EXERCISE DIRECTIONS: What you return must match the data exactly, line for line.

DATA TO EXAMINE:
·····

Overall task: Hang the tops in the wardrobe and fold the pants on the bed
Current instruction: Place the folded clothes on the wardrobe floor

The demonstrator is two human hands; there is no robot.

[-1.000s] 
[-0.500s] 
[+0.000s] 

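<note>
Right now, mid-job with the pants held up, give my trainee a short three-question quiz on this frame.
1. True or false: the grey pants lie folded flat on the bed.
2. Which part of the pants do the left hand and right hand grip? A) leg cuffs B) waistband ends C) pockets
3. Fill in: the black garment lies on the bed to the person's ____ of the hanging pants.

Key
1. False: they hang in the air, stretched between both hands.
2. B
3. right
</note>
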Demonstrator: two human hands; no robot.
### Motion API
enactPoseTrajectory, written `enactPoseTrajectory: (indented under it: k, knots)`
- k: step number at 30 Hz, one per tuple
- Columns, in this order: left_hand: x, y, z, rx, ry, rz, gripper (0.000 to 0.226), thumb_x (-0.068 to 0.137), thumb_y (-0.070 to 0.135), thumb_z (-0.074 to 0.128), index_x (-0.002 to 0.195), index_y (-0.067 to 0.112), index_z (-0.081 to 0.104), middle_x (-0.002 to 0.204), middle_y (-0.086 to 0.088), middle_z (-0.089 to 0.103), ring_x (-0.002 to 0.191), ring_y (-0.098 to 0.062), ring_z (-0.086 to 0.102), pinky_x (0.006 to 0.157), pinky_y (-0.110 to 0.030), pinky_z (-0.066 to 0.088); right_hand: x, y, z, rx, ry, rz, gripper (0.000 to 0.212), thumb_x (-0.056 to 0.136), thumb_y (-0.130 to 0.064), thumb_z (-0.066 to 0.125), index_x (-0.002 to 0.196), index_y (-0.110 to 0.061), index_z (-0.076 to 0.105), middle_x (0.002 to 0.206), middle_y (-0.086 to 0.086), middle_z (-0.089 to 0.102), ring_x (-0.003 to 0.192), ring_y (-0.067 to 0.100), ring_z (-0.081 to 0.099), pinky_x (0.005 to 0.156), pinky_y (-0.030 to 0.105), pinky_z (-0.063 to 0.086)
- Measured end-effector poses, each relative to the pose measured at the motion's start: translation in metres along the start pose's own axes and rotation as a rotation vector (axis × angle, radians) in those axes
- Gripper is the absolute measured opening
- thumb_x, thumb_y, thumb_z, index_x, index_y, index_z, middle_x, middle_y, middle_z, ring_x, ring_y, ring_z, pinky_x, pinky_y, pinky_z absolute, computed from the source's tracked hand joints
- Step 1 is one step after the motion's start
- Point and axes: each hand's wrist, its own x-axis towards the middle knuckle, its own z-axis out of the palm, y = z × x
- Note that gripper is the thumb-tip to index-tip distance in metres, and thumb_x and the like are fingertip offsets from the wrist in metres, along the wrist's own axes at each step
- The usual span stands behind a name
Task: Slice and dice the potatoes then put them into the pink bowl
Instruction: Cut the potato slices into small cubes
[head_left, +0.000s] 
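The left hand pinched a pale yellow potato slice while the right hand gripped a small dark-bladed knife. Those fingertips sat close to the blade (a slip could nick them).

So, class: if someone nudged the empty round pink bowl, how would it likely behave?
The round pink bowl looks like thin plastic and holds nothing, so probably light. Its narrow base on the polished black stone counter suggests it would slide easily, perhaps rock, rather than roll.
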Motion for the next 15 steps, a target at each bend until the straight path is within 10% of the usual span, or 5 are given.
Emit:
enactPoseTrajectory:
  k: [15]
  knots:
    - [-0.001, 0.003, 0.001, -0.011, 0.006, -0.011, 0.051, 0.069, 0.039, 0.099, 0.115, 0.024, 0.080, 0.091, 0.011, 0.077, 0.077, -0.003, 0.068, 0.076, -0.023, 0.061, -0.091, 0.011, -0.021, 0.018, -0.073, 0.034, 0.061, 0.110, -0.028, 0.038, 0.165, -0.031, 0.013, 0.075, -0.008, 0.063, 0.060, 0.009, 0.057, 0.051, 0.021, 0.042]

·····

REPLY TO THE EXERCISE:
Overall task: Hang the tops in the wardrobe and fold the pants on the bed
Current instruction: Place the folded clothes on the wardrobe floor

The demonstrator is two human hands; there is no robot.

[-1.000s] 
[-0.500s] 
[+0.000s] 

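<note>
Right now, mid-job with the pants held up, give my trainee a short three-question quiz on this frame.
1. True or false: the grey pants lie folded flat on the bed.
2. Which part of the pants do the left hand and right hand grip? A) leg cuffs B) waistband ends C) pockets
3. Fill in: the black garment lies on the bed to the person's ____ of the hanging pants.

Key
1. False: they hang in the air, stretched between both hands.
2. B
3. right
</note>
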Demonstrator: two human hands; no robot.
### Motion API
enactPoseTrajectory, written `enactPoseTrajectory: (indented under it: k, knots)`
- k: step number at 30 Hz, one per tuple
- Columns, in this order: left_hand: x, y, z, rx, ry, rz, gripper (0.000 to 0.226), thumb_x (-0.068 to 0.137), thumb_y (-0.070 to 0.135), thumb_z (-0.074 to 0.128), index_x (-0.002 to 0.195), index_y (-0.067 to 0.112), index_z (-0.081 to 0.104), middle_x (-0.002 to 0.204), middle_y (-0.086 to 0.088), middle_z (-0.089 to 0.103), ring_x (-0.002 to 0.191), ring_y (-0.098 to 0.062), ring_z (-0.086 to 0.102), pinky_x (0.006 to 0.157), pinky_y (-0.110 to 0.030), pinky_z (-0.066 to 0.088); right_hand: x, y, z, rx, ry, rz, gripper (0.000 to 0.212), thumb_x (-0.056 to 0.136), thumb_y (-0.130 to 0.064), thumb_z (-0.066 to 0.125), index_x (-0.002 to 0.196), index_y (-0.110 to 0.061), index_z (-0.076 to 0.105), middle_x (0.002 to 0.206), middle_y (-0.086 to 0.086), middle_z (-0.089 to 0.102), ring_x (-0.003 to 0.192), ring_y (-0.067 to 0.100), ring_z (-0.081 to 0.099), pinky_x (0.005 to 0.156), pinky_y (-0.030 to 0.105), pinky_z (-0.063 to 0.086)
- Measured end-effector poses, each relative to the pose measured at the motion's start: translation in metres along the start pose's own axes and rotation as a rotation vector (axis × angle, radians) in those axes
- Gripper is the absolute measured opening
- thumb_x, thumb_y, thumb_z, index_x, index_y, index_z, middle_x, middle_y, middle_z, ring_x, ring_y, ring_z, pinky_x, pinky_y, pinky_z absolute, computed from the source's tracked hand joints
- Step 1 is one step after the motion's start
- Point and axes: each hand's wrist, its own x-axis towards the middle knuckle, its own z-axis out of the palm, y = z × x
- Note that gripper is the thumb-tip to index-tip distance in metres, and thumb_x and the like are fingertip offsets from the wrist in metres, along the wrist's own axes at each step
- The usual span stands behind a name
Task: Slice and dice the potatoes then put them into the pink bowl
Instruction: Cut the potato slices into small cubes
[head_left, +0.000s] 
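The left hand pinched a pale yellow potato slice while the right hand gripped a small dark-bladed knife. Those fingertips sat close to the blade (a slip could nick them).

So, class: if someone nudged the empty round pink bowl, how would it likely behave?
The round pink bowl looks like thin plastic and holds nothing, so probably light. Its narrow base on the polished black stone counter suggests it would slide easily, perhaps rock, rather than roll.
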Motion for the next 15 steps, a target at each bend until the straight path is within 10% of the usual span, or 5 are given.
Emit:
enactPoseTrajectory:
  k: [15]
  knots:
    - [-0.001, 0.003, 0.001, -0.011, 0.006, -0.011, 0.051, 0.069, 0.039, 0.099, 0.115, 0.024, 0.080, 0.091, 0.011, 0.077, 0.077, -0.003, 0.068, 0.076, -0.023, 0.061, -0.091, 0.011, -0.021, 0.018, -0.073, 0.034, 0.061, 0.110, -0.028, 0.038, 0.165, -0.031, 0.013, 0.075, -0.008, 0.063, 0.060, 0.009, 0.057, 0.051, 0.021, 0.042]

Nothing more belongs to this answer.